Comparative study of intrathecal preservative-free midazolam versus nalbuphine as an adjuvant to intrathecal bupivacaine (0.5%) in patients undergoing elective lower-segment caesarean section

Author:

Kapdi Manisha,Desai Shruti

Abstract

Abstract Background Intrathecal anesthesia is common for parturients undergoing lower-segment caesarean section. Various adjuvants are added to intrathecal bupivacaine for potentiating pharmacological effects, improving quality of sensorimotor block and postoperative analgesia, and preventing adverse effects. The study period was from November 2017 to September 2018, and it was a randomized double-blinded observational study. The sample size calculation was done according to results of our pilot study (done with 5 patients in each group) and discussion with the institutional review board. Also, in this study, we aim to assess nalbuphine/midazolam as adjuvant to intrathecal bupivacaine for LSCS in terms of quality of sensorimotor block, postoperative analgesia, adverse effects, hemodynamic stability, and Apgar scores of baby at 1 and 5 min. One hundred full-term parturients between 20 and 35 years of ASA grade I/II scheduled for elective lower-segment caesarean section after approval from the institutional review board, and written informed consent were allocated into 2 groups. Randomization was done at the time of giving intrathecal anesthesia by odd and even numbers in an opaque sealed envelope. Group A (n = 50): Bupivacaine heavy (0.5%) 2.0 ml (10 mg) + 0.2 ml Preservative-free inj. midazolam 1 mg Group B (n = 50): Bupivacaine heavy (0.5 %) 2.0 ml (10 mg) + 0.2 ml (0.75 mg) Preservative-free inj. nalbuphine The primary outcome was to assess the perioperative hemodynamic stability, Apgar score, and postoperative analgesia, and the secondary outcome was to assess the complications and adverse effects during the study period.
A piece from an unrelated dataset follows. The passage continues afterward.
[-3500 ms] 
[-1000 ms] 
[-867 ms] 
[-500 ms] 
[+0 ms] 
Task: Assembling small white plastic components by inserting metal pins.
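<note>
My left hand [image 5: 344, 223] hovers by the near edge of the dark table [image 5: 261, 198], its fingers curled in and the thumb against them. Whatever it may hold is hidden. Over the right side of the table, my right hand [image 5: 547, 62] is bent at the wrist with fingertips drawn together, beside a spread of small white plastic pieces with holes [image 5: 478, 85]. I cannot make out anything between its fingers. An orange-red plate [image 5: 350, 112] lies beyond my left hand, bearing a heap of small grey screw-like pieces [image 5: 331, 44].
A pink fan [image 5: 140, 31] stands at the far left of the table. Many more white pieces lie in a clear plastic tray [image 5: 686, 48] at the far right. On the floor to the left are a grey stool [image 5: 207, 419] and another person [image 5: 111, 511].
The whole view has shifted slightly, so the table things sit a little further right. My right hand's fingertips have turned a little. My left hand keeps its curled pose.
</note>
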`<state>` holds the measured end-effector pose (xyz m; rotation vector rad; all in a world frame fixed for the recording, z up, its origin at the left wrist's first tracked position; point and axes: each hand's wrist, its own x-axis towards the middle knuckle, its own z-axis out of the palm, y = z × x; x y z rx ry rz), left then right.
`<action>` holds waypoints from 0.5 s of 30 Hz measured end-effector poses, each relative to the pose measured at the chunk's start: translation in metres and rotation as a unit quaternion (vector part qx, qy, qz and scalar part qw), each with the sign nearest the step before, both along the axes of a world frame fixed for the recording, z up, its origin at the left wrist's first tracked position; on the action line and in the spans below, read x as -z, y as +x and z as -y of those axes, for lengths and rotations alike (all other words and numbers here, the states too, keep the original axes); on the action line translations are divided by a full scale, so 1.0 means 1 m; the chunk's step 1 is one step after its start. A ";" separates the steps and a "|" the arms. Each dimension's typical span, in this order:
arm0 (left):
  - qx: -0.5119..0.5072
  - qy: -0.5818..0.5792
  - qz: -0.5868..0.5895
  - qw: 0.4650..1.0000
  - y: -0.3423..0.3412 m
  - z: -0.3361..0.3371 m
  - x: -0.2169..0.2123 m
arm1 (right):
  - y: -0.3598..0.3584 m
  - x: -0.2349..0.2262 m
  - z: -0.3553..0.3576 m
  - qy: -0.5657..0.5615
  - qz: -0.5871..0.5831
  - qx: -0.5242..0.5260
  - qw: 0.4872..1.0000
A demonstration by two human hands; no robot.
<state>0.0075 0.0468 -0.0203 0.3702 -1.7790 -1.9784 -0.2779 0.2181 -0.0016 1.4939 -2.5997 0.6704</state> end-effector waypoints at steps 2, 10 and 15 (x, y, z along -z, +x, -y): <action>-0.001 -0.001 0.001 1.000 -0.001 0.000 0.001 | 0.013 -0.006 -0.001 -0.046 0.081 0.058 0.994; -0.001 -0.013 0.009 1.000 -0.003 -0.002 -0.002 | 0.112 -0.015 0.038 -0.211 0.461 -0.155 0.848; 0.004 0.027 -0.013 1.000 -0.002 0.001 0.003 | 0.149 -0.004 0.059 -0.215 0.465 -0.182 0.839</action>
Results The onset of sensory and motor block was earlier in group A than in group B. Total duration of effective postoperative analgesia was more in the midazolam group as compared with the nalbuphine group. The incidence of complications (nausea, vomiting, and pruritus) were more in group B as compared with group A. Conclusion Nalbuphine and midazolam both are good adjuvants to hyperbaric bupivacaine for LSCS in terms of hemodynamic stability and good Apgar scores at 1 and 5 min. Intrathecal midazolam provides better postoperative analgesia and less adverse effects.